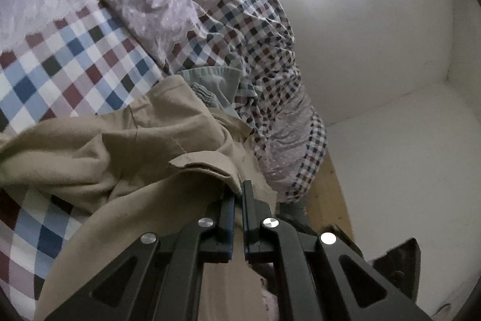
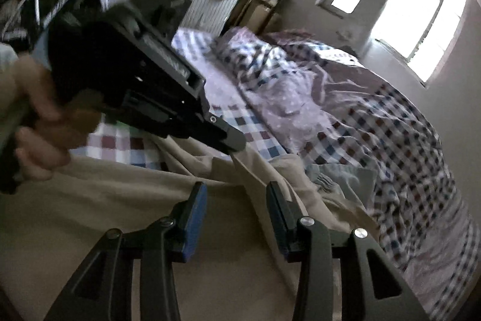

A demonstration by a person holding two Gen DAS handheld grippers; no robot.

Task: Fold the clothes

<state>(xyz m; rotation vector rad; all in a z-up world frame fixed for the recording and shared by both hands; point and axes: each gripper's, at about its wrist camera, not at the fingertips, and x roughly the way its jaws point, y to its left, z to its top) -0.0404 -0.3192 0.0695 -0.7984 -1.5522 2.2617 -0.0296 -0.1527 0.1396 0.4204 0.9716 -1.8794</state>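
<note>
So the beige garment (image 1: 99, 158) is spread in a rumpled heap across the bed (image 1: 60, 56), on top of the checkered sheet. The left gripper (image 1: 239, 194) is pinched tight on a folded edge of it, jaws basically together with just the cloth squeezed between the blue pads. In the right wrist view you can see a hand (image 2: 39, 134) holding that same gripper, with the fabric pulled up taut toward its tip.

The right gripper (image 2: 236, 194) has its jaws standing apart, about halfway, nothing between them. It hangs over the beige cloth, not gripping it.

A small grey-green piece of clothing (image 1: 216, 86) lies just past the beige one, against the bunched-up checkered duvet (image 1: 264, 50).
</note>
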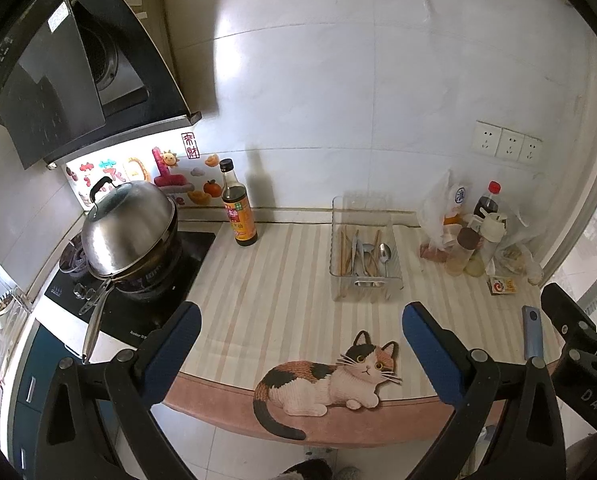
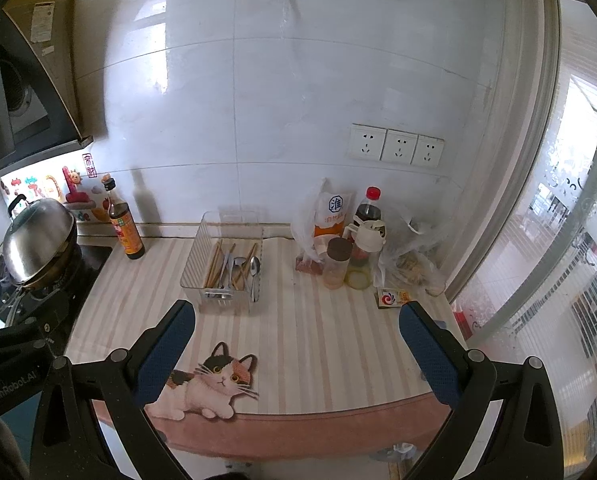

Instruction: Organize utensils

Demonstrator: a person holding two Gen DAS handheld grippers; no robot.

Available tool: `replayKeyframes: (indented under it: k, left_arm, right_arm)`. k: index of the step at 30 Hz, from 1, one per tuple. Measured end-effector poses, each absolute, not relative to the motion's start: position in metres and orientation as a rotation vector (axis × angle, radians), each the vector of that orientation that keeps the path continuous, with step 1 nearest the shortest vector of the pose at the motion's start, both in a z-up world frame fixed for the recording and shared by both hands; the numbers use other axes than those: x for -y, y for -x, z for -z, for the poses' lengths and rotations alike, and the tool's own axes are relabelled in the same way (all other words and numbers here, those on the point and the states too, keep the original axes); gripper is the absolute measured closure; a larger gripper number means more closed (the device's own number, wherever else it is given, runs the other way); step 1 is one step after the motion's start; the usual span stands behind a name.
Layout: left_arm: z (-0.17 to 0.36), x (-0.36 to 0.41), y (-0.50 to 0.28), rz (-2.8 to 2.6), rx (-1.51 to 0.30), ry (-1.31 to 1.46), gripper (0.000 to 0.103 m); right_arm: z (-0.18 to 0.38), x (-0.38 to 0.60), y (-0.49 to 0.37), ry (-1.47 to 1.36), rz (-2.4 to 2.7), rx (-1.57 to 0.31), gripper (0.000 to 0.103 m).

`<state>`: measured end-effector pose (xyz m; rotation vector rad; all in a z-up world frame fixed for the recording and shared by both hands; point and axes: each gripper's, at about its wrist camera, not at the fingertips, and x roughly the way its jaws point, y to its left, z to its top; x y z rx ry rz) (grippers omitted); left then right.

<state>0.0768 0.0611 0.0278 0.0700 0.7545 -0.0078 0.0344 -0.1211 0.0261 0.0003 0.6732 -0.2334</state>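
Left gripper [image 1: 298, 344]: jaws spread wide, nothing between them, hovering at the near edge of the counter, blue-padded fingers [image 1: 174, 344] pointing toward the wall. Right gripper [image 2: 296, 344]: likewise wide apart and holding nothing, same low forward pose at the counter's edge.

Clear plastic tray [image 1: 338, 280], centre of the left wrist view, a little right of middle; rectangular, ribbed walls, standing on the striped mat [image 1: 266, 280]. Inside it: wooden chopsticks [image 1: 343, 252] along the left side, metal spoons [image 1: 384, 254] beside them, bowls shiny, handles toward the camera. Utensils overlap; exact count unclear.

Mat: pale stripes, cat picture [image 1: 330, 380] at its near edge. Dark glass sauce bottle [image 1: 238, 208] upright, left of tray. Steel domed lid [image 1: 126, 228] over a pan, far left. Bagged goods and bottles [image 2: 354, 248] clustered right of tray.
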Motion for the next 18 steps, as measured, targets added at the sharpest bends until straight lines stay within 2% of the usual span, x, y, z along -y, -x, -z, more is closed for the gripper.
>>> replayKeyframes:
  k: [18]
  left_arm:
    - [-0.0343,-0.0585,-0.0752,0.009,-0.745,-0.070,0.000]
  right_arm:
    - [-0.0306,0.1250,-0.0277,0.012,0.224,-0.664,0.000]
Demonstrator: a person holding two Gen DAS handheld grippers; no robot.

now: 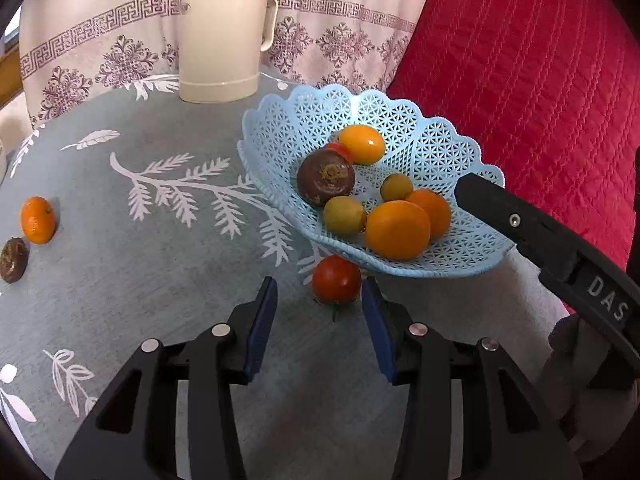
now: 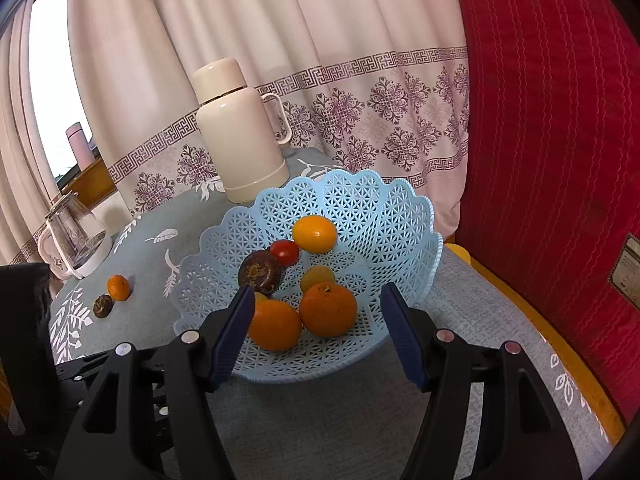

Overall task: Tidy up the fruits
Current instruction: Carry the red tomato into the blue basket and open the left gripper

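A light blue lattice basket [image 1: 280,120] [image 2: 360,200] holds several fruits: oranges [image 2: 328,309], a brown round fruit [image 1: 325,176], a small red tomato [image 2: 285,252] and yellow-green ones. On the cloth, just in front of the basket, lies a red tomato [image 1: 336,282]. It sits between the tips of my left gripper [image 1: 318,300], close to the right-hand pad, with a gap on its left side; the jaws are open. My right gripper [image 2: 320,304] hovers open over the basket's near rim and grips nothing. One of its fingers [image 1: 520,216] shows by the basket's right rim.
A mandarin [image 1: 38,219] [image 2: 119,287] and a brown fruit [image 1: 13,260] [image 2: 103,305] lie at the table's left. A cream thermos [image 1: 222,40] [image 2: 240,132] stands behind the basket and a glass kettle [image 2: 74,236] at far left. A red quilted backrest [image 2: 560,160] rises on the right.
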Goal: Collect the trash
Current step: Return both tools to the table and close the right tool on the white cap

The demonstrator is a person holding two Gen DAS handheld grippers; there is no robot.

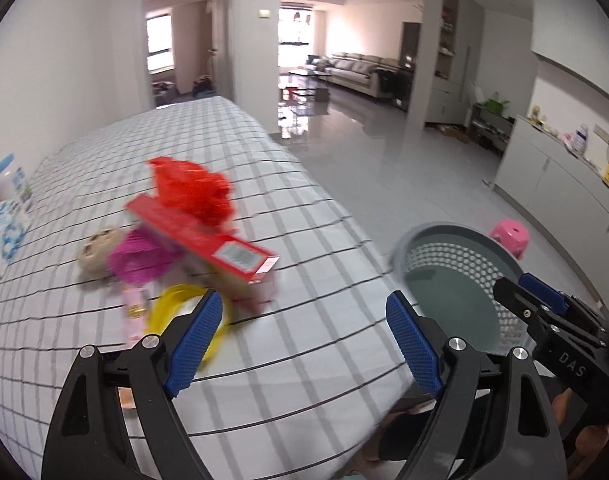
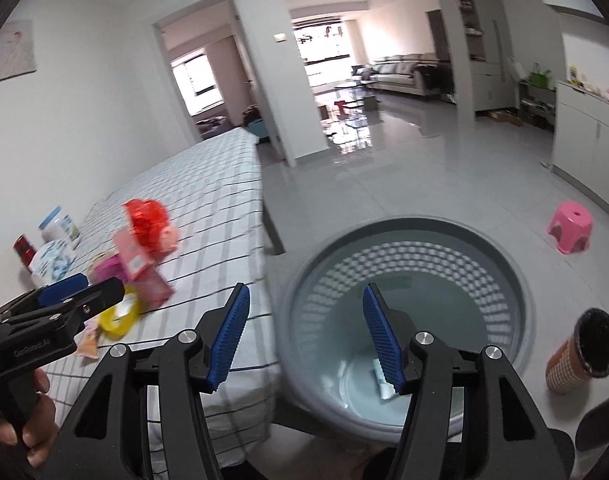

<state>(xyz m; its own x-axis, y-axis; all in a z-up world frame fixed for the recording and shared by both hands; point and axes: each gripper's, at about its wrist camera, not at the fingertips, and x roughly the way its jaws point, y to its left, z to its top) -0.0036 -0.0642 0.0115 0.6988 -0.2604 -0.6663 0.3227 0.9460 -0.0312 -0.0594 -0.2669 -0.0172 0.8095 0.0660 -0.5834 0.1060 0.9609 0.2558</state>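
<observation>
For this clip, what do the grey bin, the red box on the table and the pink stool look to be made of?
Grey bin: probably moulded plastic, matte, its wall perforated with rows of small holes.
Red box: likely printed cardboard, with flat faces, sharp edges and a white barcode label; blurred.
Pink stool: apparently one-piece plastic with a slight sheen, uniform colour and rounded corners.

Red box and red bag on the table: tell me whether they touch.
Cannot tell. In the left wrist view the red bag overlaps the far end of the red box, but motion blur hides whether it rests on it; the right wrist view is no clearer.
</observation>
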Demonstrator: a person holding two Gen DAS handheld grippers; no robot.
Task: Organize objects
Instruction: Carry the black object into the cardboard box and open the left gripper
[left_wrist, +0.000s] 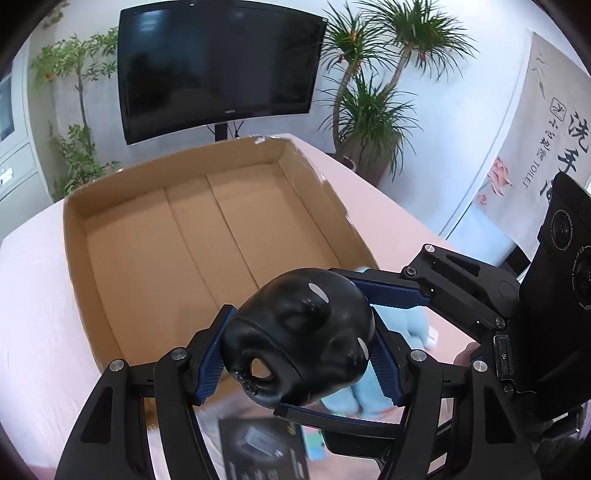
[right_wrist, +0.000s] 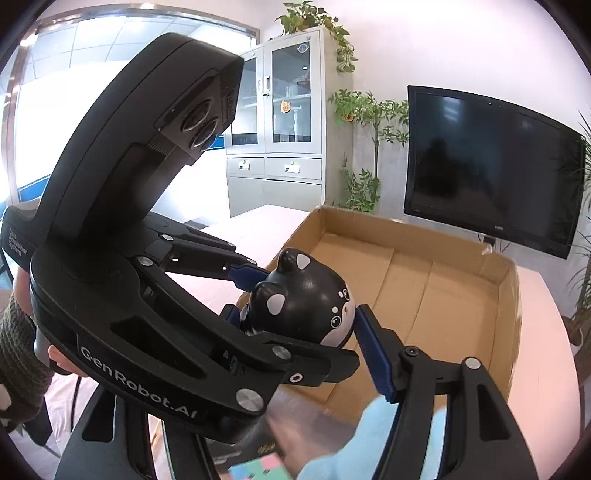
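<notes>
Pink table (left_wrist: 33, 295) bears empty cardboard box (left_wrist: 192, 229); both grippers clamp black figurine (left_wrist: 299, 332).

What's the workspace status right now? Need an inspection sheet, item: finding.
Surface: table under a pink cloth.
Job's things: black dog figurine held in the air above the near edge of the cardboard box; box open, nothing seen inside.
Clutter: light blue plush, black booklet and a pastel-tiled item lie on the table below the grippers.
Grippers: left gripper and right gripper both clamp the figurine, from crossing directions.
Cables: nothing seen on the table.
Surroundings: dark TV, potted plants, grey cabinet, toilet sign banner.
</notes>
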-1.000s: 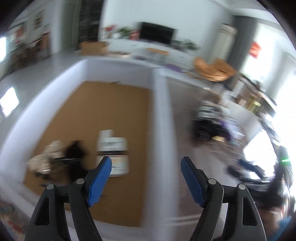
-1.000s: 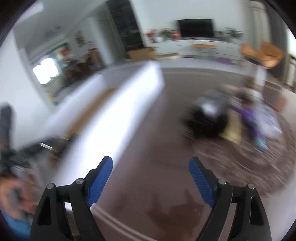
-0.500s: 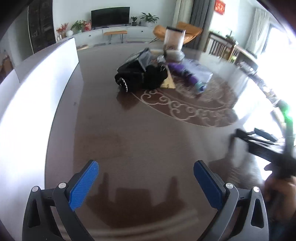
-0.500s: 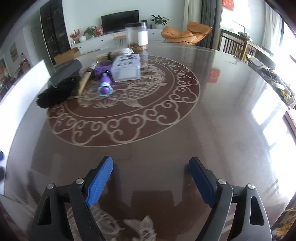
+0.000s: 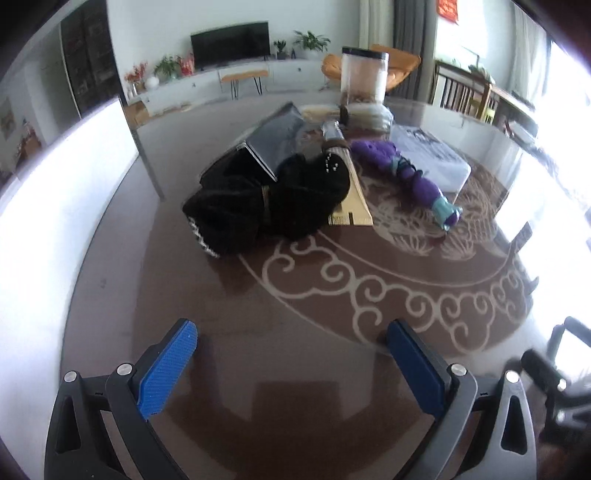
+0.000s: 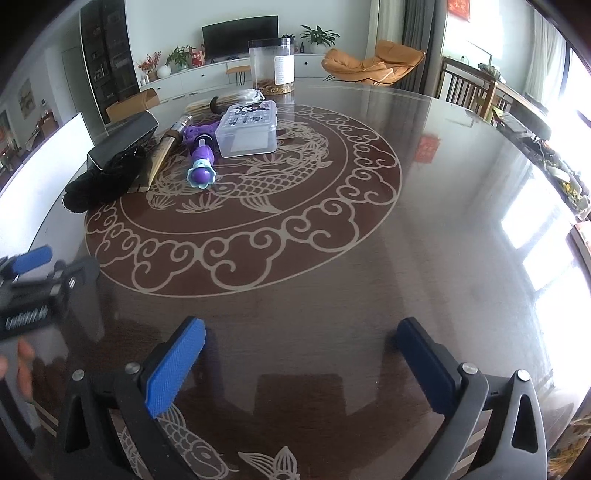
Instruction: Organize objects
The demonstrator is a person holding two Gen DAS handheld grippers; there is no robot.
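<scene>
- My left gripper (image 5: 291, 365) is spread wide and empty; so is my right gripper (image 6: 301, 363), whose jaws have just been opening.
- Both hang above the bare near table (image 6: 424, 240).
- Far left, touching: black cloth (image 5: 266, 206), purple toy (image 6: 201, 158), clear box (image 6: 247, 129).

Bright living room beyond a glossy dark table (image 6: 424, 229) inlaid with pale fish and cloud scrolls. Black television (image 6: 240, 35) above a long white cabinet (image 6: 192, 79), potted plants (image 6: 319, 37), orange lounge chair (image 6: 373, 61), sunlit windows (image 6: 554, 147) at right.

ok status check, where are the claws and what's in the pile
Both claws open and empty, left claw, right claw, jaws just opened wider. Pile untouched across table: black cloth, purple toy, clear box. Bare table between, nothing blocking.
</scene>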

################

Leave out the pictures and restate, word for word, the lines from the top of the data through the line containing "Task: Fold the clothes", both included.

A demonstration by a person holding two Gen DAS handheld grippers; no robot.

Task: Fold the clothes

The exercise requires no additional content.